*What is required*
The answer is to be the full listing, unchanged in every line.

####################

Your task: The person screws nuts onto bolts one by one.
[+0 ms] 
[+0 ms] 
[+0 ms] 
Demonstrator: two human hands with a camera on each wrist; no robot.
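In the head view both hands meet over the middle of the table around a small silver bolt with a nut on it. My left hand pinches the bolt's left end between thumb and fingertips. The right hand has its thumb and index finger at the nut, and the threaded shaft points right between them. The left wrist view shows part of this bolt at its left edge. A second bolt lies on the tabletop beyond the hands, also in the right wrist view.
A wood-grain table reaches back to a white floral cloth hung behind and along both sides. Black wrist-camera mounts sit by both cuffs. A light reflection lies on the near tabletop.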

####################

*Your solution*
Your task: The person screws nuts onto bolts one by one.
[+0 ms] 
[+0 ms] 
[+0 ms] 
Demonstrator: two human hands with a camera on each wrist; no robot.
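In the head view both hands meet over the middle of the table around a small silver bolt with a nut on it. My left hand pinches the bolt's left end between thumb and fingertips. The right hand has its thumb and index finger at the nut, and the threaded shaft points right between them. The left wrist view shows part of this bolt at its left edge. A second bolt lies on the tabletop beyond the hands, also in the right wrist view.
A wood-grain table reaches back to a white floral cloth hung behind and along both sides. Black wrist-camera mounts sit by both cuffs. A light reflection lies on the near tabletop.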

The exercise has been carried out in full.